Lloyds Banking Group has announced a further 3,000 jobs will be lost and 200 more branches will close, despite a 101% increase in pre-tax profits in the first half of 2016.
This is only the latest of many announcements by the group after tens of thousands of job losses since 2009, the most recent of which in 2014 saw an axe of 9,000 jobs and 200 branches as part of an “efficiency drive“. The group reported pre-tax profits of £1.61bn in the first three-quarters that year.
In the first financial half of this year, the group is reporting pre-tax profits of £2.6bn.
The blame for Lloyds’ massive job culls – which at over 50,000 since the 2008 crisis stands as a worse loss than the heavily criticised Tata Steel – is being placed at the door of ‘growth uncertainty’ after Brexit, and “customer behaviour“. That is, because so many more people are now using banking apps and visiting banks less frequently, branches – and the jobs associated with them – are less necessary.
However, after the 2014 announcement, the BBC’s then business editor Kamal Ahmed noted:
Lloyds doesn’t want to get out of branch banking. It wants a new type of branch, complete with iPads and facilitated internet discussion screens, enabling chats with staff who may not be physically in the same branch as the customer.
Seeing a customer face-to-face or via Skype makes “up-selling” easier – that is, encouraging someone to take on an insurance product or open a savings account.
Lloyds Banking Group has confirmed that included in the 3,000 are other, non-branch specific jobs also.
Post-Brexit, Lloyds’ CEO Antonio Horta-Osorio says that “underlying profits” have fallen by 5%, and that he is expecting a “deceleration of growth”. Ultimately, this decision is about saving money, regardless of how many billions the group reports to have made.
Ian Gordon of financial services company Investec says:
Lloyds remains a no growth bank. Its revenue outlook is flattish, hence its costs need to fall faster.
The reason that Lloyds’ profits have taken such a sharp upward turn this year is that they’ve stopped having to earmark money to compensate customers for their misselling of Payment Protection Insurance (PPI).
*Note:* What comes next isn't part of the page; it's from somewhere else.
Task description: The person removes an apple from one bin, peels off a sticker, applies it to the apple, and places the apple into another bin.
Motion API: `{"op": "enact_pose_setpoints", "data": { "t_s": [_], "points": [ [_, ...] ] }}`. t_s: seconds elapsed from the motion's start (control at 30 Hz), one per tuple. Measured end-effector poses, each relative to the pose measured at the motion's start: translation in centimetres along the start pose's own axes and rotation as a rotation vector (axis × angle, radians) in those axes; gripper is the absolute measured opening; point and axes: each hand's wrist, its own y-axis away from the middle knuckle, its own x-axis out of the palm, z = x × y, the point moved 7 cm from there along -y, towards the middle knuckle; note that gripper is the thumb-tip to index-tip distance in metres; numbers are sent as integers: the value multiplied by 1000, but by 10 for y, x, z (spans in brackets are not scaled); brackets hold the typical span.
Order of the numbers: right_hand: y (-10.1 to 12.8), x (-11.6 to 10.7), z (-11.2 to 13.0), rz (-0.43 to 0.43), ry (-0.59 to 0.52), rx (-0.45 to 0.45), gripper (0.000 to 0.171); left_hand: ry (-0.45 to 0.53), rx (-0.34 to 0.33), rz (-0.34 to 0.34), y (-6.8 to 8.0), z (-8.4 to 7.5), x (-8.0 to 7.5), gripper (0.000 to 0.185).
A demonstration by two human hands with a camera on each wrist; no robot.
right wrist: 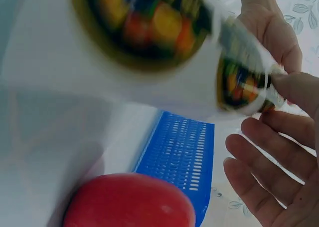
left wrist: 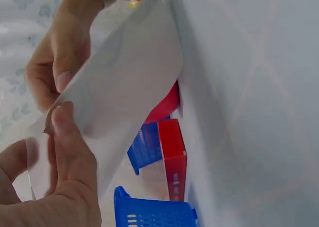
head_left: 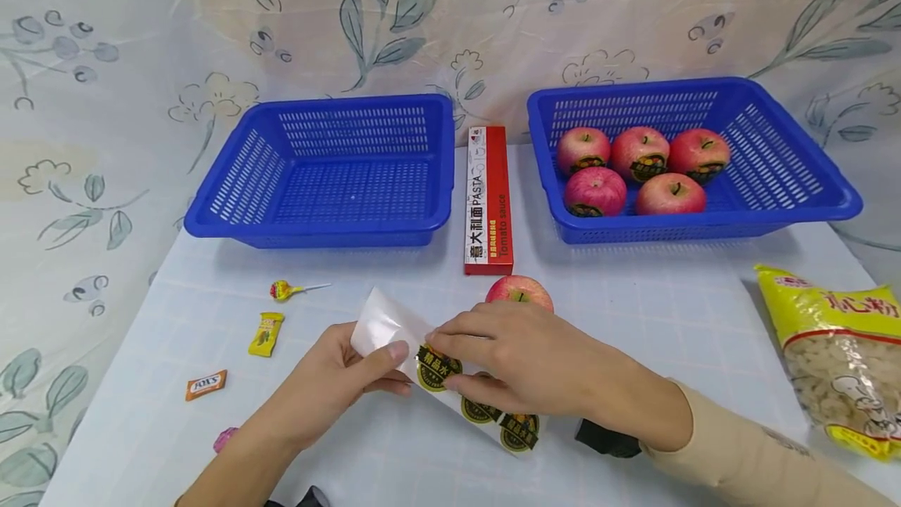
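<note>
A white sheet of round black-and-gold fruit stickers [head_left: 387,327] is held up at a slant over the table in the head view. My left hand [head_left: 327,386] grips its upper left end, thumb on the printed face and fingers behind. Over the sheet, my right hand [head_left: 531,354] pinches the edge of a sticker [head_left: 438,370] between thumb and index finger. The other right fingers [right wrist: 256,172] spread loosely in the right wrist view. Just behind the right hand sits a red apple [head_left: 524,289], partly hidden by it. The sheet's plain back [left wrist: 129,72] fills much of the left wrist view.
At the back left stands a blue basket [head_left: 320,237]; a second blue basket [head_left: 704,225] holds several stickered apples. Between them lies a pasta box [head_left: 489,202]. A lollipop [head_left: 281,290] and wrapped candies [head_left: 266,334] lie left, a yellow food bag [head_left: 838,358] right.
</note>
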Motion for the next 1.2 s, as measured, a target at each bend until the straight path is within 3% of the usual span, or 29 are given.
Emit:
{"op": "enact_pose_setpoints", "data": {
  "t_s": [0.3,0.43,0.63,0.83,1.2],
  "points": [
    [1,-7,1,-87,-128,-1,28,-60,129,-63,1,-9,6,30],
    [-1,-10,2,-110,-170,8,20,-155,181,-87,2,-12,8,22],
    [1,-14,1,-129,-237,49,20,-265,270,-71,4,-21,15,14],
    [-1,-15,0,-122,-316,84,13,-444,370,-107,5,-31,24,11],
    [-1,-12,0,-99,-360,150,11,-541,448,-57,6,-37,31,17]
  ]
}}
The PPI scandal included numerous UK banks but centred around Lloyds, who held around a third of the contracts. The bank has paid out £16bn to wronged clients since 2011.
Now that the PPI compensation scheme payouts have dropped off, its profits are rising once more; though apparently not enough to stop the group, which includes Halifax and Bank of Scotland, from cutting ever more jobs and branches from the UK.
Rob MacGregor, national officer for Lloyds’ staff union Unite, calls the decision a “further body blow to the UK economy”:
These are permanent jobs that are being lost […] As a country, we can’t afford to lose these jobs in a challenging post-Brexit world.
The government, after bailing the bank out for £20.5bn, has put plans to sell its remaining stake in the group on hold. When contacted for comment, Lloyds Banking Group would not say why its billions in profit does not shelter workers from losing their jobs.